Dirk ventured to cheer up a little.

“In the words of the great Queen Victoria, ‘I will be good,’ ” he remarked, and shot an obvious glance at von Bodenheim to see how he took it. The German smiled, and said: “You cannot be solemn for long. That is good, for you will not take things to heart so heavily as a more serious-minded man would; therefore you will not wear yourself out so quickly. Some of our best men have been kaput at the end of a couple of years; they cannot forget easily, then they will not sleep at night for fear they dream, then it is the bottle and finally the asylum, or, more mercifully, the little accident with the gun, and all because, perhaps, they cannot forget the look of astonishment in a man’s eyes as you kill him when he did not know he was going to die.”

“I have never seen anyone die, not even my father,” said Dirk Brandt deliberately, and there rose in his mind a memory of Amtenbrink lying on the floor of the laboratory with his eyes wide open, a pool of blood spreading beneath his left shoulder, and a sudden roar of flame which curtained the picture. No, there was no surprise in that tranquil look. . . .

He shivered slightly, and von Bodenheim’s expression softened. “You are very young,” he said. “Do not be afraid. One dead man is very like another, and they have this principally in common—that they no longer talk. You laugh at most things; remember Death is the final jest.”

Dirk thought the subject a trifle sombre, and said so. “Unless, of course, you want me to mop somebody up this evening?”

Max von Bodenheim leaned back in his chair, and his face settled again into its familiar lines of cynical amusement.

“There are several,” he said decidedly. “One is that woman in the green hat near the window. She will never die.”

“Are you sure?” said Dirk. “She looks mortal—shall I try her with a hock bottle?”

“No. You will only precipitate the catastrophe. When she passes through the change we call death, she will become a vampire; she cannot avoid it, she is one already. Do you know what vampires are?”

“Things that crawl out of graves?”

“Go and brain her with a bottle.
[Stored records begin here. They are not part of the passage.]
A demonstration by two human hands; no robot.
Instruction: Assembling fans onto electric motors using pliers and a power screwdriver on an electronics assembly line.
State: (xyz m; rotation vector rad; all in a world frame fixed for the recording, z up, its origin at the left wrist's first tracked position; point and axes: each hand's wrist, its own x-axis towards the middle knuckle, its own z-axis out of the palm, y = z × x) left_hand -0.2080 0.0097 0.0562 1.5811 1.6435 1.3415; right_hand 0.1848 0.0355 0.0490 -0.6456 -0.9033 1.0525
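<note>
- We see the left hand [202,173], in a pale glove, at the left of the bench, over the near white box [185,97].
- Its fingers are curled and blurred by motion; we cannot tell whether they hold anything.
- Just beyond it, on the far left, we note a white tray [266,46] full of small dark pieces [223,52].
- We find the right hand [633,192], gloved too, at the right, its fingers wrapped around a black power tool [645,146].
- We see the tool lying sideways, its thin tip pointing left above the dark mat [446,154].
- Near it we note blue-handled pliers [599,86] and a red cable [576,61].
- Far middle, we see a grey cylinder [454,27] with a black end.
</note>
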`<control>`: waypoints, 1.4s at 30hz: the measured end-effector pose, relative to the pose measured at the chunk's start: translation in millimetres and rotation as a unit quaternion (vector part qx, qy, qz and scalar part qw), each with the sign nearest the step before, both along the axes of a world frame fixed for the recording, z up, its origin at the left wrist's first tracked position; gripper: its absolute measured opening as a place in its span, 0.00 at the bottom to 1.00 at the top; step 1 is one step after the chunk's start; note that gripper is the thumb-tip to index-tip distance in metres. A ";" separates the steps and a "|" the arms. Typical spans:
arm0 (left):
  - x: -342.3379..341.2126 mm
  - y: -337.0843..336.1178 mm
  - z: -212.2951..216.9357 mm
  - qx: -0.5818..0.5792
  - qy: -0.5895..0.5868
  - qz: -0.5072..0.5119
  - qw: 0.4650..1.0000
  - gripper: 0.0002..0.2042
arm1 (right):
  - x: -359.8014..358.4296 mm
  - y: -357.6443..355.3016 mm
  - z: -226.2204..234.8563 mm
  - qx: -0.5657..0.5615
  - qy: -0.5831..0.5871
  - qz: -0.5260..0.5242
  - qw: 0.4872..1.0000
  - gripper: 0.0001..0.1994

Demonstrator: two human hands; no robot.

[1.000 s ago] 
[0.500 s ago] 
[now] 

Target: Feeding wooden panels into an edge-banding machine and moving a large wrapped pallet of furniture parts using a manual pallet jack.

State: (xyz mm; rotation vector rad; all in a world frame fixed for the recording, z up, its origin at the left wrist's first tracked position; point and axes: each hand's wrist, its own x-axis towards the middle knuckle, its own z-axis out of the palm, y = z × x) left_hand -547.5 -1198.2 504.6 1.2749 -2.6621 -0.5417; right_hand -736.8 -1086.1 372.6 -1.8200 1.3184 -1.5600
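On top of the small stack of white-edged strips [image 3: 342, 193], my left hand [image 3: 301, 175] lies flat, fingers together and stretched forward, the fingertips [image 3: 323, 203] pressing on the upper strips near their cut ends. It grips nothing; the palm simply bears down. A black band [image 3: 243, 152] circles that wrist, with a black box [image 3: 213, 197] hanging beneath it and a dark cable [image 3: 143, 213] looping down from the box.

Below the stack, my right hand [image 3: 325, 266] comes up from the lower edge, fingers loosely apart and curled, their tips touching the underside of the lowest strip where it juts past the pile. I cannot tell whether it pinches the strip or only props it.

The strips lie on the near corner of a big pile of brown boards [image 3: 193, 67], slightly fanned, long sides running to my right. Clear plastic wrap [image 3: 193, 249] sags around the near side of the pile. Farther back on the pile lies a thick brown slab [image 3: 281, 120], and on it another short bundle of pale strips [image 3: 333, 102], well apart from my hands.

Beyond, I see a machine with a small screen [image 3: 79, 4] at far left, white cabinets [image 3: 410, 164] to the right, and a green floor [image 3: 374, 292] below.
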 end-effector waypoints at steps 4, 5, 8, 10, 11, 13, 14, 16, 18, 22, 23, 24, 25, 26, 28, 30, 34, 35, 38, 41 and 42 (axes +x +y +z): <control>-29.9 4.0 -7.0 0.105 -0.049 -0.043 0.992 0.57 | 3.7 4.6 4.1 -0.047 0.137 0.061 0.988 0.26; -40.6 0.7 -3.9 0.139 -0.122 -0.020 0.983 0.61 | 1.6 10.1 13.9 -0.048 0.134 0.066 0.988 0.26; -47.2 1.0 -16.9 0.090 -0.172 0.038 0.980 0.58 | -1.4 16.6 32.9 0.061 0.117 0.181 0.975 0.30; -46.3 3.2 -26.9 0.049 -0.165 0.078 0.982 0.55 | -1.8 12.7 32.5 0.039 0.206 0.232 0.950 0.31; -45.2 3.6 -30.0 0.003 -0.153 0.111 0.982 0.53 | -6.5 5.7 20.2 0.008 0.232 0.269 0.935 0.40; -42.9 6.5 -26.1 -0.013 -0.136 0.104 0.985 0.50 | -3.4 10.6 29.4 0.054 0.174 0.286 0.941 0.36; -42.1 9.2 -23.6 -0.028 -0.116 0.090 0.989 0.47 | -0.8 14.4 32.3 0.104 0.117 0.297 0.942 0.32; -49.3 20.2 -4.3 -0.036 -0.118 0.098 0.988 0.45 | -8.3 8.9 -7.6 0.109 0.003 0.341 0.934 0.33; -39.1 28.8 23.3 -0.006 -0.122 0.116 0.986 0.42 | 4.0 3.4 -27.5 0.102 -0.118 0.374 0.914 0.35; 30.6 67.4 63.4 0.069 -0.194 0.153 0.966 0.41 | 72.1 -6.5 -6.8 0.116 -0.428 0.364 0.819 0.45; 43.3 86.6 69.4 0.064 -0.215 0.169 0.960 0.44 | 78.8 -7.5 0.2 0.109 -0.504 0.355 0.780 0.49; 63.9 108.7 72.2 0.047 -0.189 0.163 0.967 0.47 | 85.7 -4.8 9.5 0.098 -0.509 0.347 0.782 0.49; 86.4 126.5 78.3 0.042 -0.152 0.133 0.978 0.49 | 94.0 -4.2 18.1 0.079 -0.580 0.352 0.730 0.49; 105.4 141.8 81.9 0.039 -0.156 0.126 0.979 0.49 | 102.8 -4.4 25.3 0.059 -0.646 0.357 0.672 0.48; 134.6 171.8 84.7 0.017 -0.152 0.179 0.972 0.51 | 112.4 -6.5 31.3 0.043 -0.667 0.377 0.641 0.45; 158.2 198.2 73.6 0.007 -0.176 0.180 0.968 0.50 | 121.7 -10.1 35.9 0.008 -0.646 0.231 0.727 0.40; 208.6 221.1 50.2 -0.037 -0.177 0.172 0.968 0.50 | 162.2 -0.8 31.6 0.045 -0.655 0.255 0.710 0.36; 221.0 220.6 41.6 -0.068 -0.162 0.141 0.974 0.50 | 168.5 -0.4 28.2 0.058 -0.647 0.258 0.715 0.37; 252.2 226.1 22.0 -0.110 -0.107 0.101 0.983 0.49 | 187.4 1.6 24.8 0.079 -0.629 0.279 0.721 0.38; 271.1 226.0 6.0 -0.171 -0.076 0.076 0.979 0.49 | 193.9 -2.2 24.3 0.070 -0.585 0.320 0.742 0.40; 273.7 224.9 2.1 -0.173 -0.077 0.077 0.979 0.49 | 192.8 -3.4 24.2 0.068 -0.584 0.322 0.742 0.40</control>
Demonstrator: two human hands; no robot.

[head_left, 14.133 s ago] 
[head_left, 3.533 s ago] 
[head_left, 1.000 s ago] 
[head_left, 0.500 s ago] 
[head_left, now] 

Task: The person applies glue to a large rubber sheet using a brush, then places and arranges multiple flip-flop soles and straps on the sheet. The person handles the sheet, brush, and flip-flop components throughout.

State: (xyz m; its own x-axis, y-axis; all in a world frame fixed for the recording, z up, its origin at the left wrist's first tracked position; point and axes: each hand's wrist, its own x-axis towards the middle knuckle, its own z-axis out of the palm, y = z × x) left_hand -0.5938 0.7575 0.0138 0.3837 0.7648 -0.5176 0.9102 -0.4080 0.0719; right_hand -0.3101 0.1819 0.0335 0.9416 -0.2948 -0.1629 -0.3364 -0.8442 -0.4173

I assure you her family will not bear you any malice—they may even club together and present you with a gold-plated fire-shovel—emblematic of where they think she’s going. But I wander from the point. If you kill her that will mystically attach her to you—”

“I will forbear,” murmured Dirk, studying the lady’s incisive profile.
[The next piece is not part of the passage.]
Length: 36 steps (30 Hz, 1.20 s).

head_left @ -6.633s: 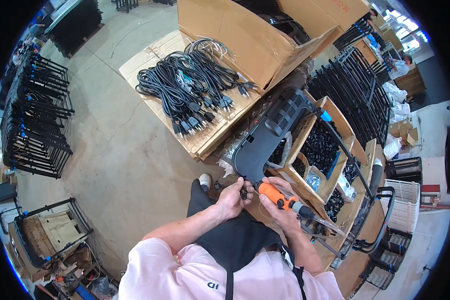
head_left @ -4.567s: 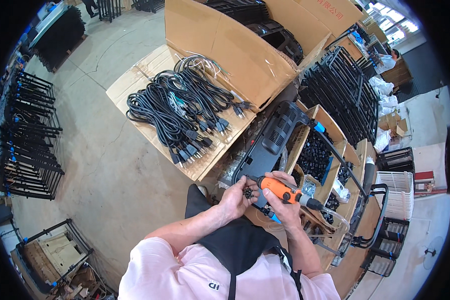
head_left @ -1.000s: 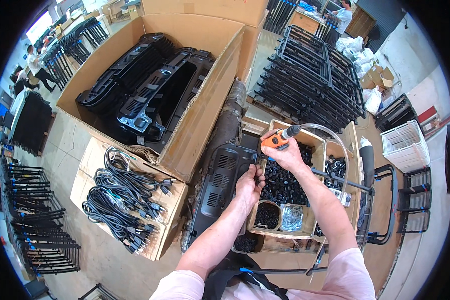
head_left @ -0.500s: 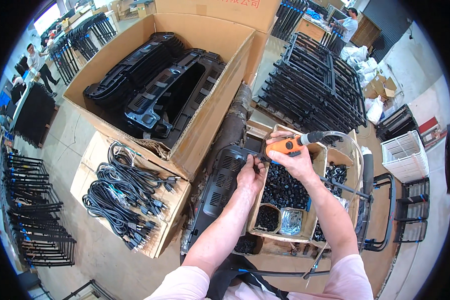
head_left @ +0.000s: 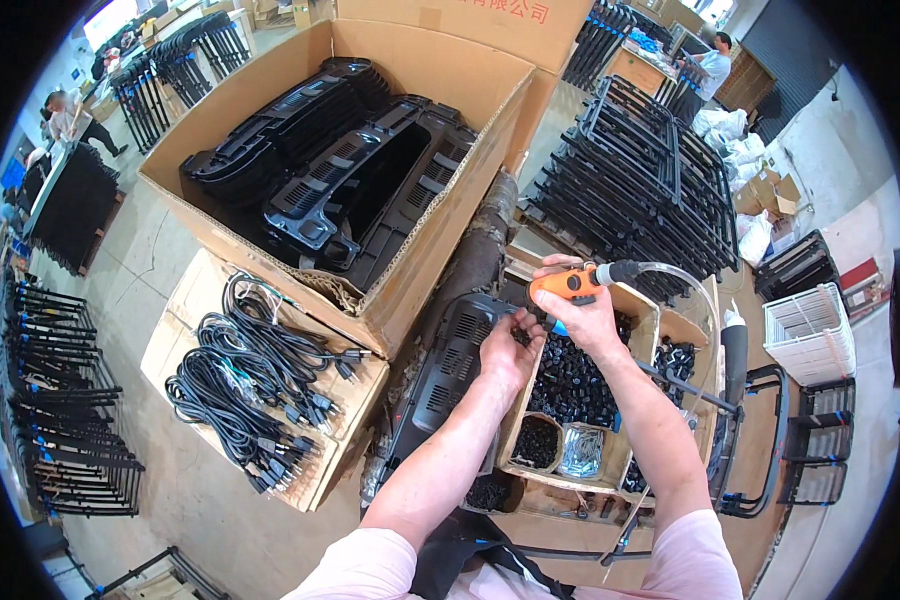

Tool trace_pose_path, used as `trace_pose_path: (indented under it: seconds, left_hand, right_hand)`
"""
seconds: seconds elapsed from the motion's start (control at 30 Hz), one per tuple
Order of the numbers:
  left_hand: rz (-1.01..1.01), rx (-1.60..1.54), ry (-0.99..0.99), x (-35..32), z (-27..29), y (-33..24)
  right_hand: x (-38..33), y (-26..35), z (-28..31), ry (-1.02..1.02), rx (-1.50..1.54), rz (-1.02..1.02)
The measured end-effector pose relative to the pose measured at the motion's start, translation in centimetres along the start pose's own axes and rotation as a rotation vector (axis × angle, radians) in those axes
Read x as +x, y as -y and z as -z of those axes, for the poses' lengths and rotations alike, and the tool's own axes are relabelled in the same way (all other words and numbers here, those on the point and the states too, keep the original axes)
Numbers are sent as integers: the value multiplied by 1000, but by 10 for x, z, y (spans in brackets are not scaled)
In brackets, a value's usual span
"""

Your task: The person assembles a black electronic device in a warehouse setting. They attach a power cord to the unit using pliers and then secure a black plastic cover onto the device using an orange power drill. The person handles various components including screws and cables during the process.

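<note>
My right hand [head_left: 590, 322] is wrapped around an orange air screwdriver [head_left: 566, 285], held level with a clear hose [head_left: 688, 275] running off its right end. Close on its left, my left hand [head_left: 505, 352] has its fingertips pinched at the upper end of a long black vented plastic cover [head_left: 442, 388]. Whatever lies between those fingertips is too small and hidden to make out. Beneath my right forearm, small black plastic parts [head_left: 575, 385] fill a compartment of the wooden tray [head_left: 652, 335]. Silver screws [head_left: 581, 450] and tiny black pieces [head_left: 536, 442] sit in containers at its near end.
A large cardboard box [head_left: 450, 235] of black plastic covers [head_left: 320, 195] stands at upper left. Coiled black power cords [head_left: 255, 385] lie on a lower carton. Stacked black metal frames [head_left: 630, 190] and a white basket [head_left: 808, 330] are at right. Two people work farther off.
My view has shifted slightly, moving the boxes a little to the right and down. My left hand has come slightly nearer the tray; the screwdriver stays in my right hand.
</note>
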<state>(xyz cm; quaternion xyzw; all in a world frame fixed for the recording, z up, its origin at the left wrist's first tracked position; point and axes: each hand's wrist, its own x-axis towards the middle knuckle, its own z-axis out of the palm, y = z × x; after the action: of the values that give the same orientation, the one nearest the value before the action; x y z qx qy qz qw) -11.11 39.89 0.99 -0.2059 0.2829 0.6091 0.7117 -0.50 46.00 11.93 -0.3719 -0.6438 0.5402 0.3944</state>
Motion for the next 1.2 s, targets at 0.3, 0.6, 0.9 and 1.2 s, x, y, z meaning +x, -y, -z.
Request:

“. . . and one night you will dream you are being kissed. Wonderful kisses, that thrill your very soul. Next morning you wake up feeling a trifle tired.”

“I shouldn’t wonder.”

“When you put your collar on you will find a tender spot—”
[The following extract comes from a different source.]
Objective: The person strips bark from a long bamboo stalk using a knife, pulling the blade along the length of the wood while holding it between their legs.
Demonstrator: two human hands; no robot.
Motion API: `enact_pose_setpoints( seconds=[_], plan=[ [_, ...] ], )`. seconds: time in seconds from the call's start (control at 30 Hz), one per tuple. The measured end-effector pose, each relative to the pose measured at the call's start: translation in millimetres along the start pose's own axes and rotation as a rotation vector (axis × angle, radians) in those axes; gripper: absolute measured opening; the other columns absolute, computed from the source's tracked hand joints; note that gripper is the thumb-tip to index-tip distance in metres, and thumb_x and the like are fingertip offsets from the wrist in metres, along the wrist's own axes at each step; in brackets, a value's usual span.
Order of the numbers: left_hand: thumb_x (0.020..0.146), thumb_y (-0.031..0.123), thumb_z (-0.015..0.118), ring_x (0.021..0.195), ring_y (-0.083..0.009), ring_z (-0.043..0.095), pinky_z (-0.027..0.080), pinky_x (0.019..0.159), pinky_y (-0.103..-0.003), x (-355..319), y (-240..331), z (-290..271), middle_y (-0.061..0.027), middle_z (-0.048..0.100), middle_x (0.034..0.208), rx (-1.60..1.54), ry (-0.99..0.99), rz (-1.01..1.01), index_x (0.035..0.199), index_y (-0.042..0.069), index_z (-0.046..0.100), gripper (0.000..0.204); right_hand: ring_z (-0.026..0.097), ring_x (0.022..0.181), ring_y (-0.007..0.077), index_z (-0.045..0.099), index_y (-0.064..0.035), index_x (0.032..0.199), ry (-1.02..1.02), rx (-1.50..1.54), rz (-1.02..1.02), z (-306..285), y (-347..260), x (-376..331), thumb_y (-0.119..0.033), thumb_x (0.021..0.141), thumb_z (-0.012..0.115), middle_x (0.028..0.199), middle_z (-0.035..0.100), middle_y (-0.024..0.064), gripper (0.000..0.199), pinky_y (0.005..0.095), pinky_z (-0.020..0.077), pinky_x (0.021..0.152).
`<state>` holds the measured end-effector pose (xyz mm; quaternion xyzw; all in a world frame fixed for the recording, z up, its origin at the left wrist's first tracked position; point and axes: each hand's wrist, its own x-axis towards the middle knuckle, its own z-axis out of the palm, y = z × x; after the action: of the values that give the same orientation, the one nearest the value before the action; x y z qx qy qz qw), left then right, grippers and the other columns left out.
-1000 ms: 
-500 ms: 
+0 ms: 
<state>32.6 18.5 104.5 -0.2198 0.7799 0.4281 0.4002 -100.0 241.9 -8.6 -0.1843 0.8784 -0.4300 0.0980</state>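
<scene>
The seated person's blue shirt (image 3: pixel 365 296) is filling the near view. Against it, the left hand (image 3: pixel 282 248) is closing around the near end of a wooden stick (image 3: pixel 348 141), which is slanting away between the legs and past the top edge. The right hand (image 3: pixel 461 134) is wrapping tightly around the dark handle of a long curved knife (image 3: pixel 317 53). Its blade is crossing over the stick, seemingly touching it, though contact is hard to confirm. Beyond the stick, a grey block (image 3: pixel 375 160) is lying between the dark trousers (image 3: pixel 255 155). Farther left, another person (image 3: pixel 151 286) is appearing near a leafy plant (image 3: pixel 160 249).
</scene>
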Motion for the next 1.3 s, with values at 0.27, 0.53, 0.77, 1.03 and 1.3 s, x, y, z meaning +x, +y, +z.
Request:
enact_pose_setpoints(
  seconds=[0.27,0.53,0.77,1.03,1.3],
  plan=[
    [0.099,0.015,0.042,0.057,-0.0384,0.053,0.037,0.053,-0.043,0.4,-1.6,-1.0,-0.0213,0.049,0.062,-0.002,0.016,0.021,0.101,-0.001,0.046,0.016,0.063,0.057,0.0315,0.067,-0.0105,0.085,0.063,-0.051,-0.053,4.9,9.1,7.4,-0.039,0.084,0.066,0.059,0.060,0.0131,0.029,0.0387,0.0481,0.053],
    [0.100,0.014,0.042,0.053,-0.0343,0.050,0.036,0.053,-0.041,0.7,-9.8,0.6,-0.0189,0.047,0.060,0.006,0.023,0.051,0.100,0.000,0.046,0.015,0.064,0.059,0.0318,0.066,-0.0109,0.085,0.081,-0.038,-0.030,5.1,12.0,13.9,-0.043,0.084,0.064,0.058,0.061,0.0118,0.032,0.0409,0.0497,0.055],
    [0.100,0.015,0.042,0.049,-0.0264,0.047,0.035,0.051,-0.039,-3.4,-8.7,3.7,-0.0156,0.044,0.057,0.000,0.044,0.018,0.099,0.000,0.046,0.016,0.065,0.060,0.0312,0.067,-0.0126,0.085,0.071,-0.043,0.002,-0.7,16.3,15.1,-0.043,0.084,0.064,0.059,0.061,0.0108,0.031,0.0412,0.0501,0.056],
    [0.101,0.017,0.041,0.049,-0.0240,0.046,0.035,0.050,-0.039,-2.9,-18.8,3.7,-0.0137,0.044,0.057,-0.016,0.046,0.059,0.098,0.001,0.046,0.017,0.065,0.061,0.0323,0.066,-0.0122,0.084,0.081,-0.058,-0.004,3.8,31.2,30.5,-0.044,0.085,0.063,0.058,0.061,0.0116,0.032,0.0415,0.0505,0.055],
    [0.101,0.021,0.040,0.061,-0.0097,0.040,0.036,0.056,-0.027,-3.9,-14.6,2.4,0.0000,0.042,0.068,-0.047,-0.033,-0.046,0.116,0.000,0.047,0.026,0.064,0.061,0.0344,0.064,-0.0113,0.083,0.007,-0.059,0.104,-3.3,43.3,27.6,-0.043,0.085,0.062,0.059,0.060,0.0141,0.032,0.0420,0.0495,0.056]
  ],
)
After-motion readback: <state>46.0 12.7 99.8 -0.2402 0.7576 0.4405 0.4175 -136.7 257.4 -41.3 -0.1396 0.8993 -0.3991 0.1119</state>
“Over my heart?” suggested Dirk.

“No. I said collar, not belt.”

“Please continue.”

“A tender spot on the right side of your neck, over your jugular vein. You take a hand-glass and after performing the idiotic contortions customary with people who can’t work out angles of refraction in their heads, you find you have two little punctured wounds like the bite of a snake, only farther apart.”

“Snakes cannot be too far apart, for me,” Dirk said gravely.

“You have no pity for the love-life of the reptilia. To return, it will be she.”

“What will? The snakes’ raptures?”

“The maker of the punctured wounds. She sucks your blood.”

“At the same moment as she kisses me? Her mouth will have to stretch a bit, won’t it? One of those elastic grins you read about, doubtless. Does she pop when she disconnects?”

“You are incorrigible,” said von Bodenheim, with one of his rare laughs. “You even make me dislike her less. I shall smile when I see her in future and that will terrify her as nothing else can.”


“She will think I am going to punish her for her sins. I had a little cousin once,” said von Bodenheim, ceasing to be amused, “a nice child, if a little stupid. The sort of girl intended by nature to be perfectly happy, surrounded by an ever growing circle of babies, in a thoroughly respectable household on the outskirts of some provincial town. You know. She was suitably betrothed to the son of a Prussian officer of high rank.”

“It sounds delightful.”

“She thought it was, anyway. She was ridiculously happy. Unfortunately the woman in the green hat had a daughter.”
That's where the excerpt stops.